Task to complete:
Of all the lines below, output only those starting at the one with "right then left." and ending at the one with "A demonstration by", both ends included, exactly as written.

Supplied information:

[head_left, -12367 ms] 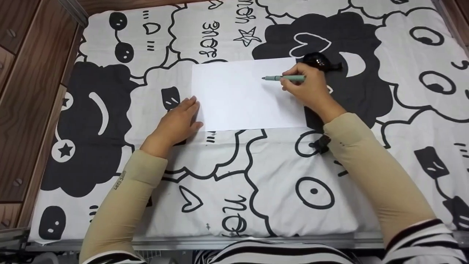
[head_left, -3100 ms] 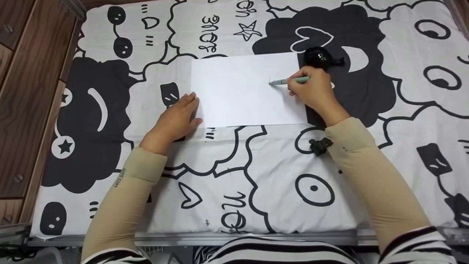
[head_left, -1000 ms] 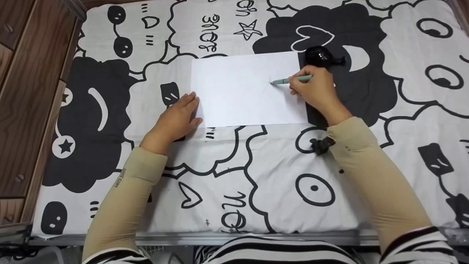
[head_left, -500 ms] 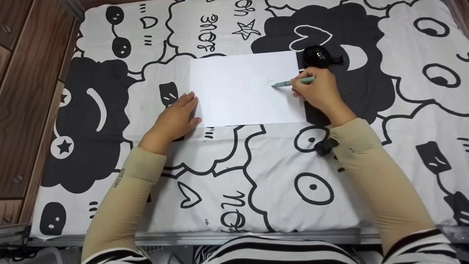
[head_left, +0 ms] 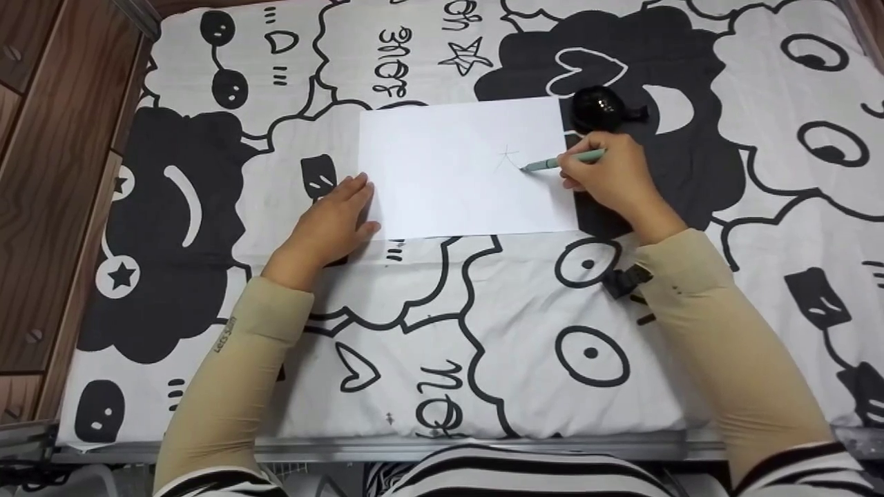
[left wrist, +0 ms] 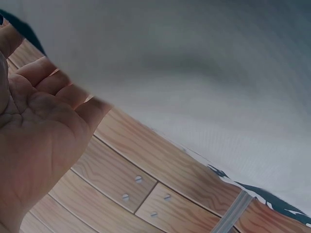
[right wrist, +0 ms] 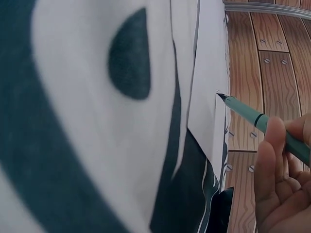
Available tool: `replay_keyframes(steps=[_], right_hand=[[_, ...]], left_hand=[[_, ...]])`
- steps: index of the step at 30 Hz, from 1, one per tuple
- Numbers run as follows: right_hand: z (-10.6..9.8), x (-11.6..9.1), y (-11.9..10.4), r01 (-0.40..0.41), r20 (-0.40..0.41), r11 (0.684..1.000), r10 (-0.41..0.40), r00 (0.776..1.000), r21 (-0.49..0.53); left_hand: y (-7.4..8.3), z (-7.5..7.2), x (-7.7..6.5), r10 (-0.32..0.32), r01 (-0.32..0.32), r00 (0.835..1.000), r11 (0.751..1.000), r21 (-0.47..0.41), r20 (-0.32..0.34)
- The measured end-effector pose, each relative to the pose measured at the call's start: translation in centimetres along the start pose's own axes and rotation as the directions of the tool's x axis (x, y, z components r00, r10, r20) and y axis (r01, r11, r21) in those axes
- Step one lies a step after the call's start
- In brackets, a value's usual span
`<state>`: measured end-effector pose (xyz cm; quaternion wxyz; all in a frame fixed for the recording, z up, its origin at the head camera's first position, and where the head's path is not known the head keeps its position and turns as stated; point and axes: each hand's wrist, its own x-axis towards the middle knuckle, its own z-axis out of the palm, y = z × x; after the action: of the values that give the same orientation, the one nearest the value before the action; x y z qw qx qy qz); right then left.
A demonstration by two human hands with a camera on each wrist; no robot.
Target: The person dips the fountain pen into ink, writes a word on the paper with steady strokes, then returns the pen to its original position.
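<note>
A white sheet of paper [head_left: 442, 179] lies on the patterned cloth in the head view. My right hand [head_left: 611, 169] pinches a green fountain pen [head_left: 545, 164] between thumb and fingers, over the sheet's right side. In the right wrist view the dark nib of the fountain pen [right wrist: 243, 109] is right at the paper. Thin crossing strokes [head_left: 507, 157], like a small written character, show just left of the nib. My left hand [head_left: 331, 224] rests with extended fingers on the sheet's left edge; in the left wrist view its palm [left wrist: 43, 126] shows, fingertips hidden behind the cloth's edge.
A glossy black rounded object with a narrow end [head_left: 601, 109] sits just beyond my right hand, at the sheet's upper right corner. Black-and-white cartoon cloth [head_left: 414, 290] covers the surface. Wood-look panels [head_left: 83, 138] stand along the left, and a metal edge [head_left: 483, 452] runs in front.
The sheet was blank at first; crossing strokes appeared on it. Over the last second my right hand and the pen slid right and toward me, lengthening the last stroke. My left hand stayed put.
</note>
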<state>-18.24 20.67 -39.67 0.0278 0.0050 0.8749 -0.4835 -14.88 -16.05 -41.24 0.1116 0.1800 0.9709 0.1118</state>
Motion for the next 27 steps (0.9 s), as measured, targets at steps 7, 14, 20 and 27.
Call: replay_keyframes(steps=[7,14,20,27], right_hand=[[-0.5,-0.3,0.1,0.003,0.006,1.000,-0.003,1.000,-0.011],[-0.3,0.1,1.1,0.024,-0.015,0.999,-0.024,1.000,0.036],[0.3,2.9,6.1,0.144,-0.128,0.965,-0.118,0.985,0.218],[0.0,3.9,7.0,0.193,-0.208,0.924,-0.128,0.970,0.329]], left_hand=[[-0.1,0.1,0.1,-0.005,0.005,1.000,1.000,0.017,-0.003],[-0.1,0.0,0.1,-0.001,0.001,1.000,1.000,0.009,0.000],[-0.2,0.1,0.1,0.011,-0.011,1.000,1.000,0.004,-0.003],[-0.1,0.0,0.1,0.020,-0.020,1.000,1.000,0.006,-0.003]])
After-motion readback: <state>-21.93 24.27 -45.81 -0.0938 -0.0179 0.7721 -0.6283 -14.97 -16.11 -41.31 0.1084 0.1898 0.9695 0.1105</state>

Solution:
`<state>`: measured end-effector pose (xyz cm; quaternion wxyz; all in a frame fixed for the recording, z up, its origin at the head camera's first position, and where the head's path is not known the head keeps its position and turns as stated; point and axes: each hand's wrist, its own x-axis towards the middle knuckle, its own z-axis out of the palm, y = z × x; after the action: of the values that give the same orientation, the one nearest the value before the action; x y z qw qx qy qz); right then left.
A demonstration by two human hands with a camera on each wrist; no robot.

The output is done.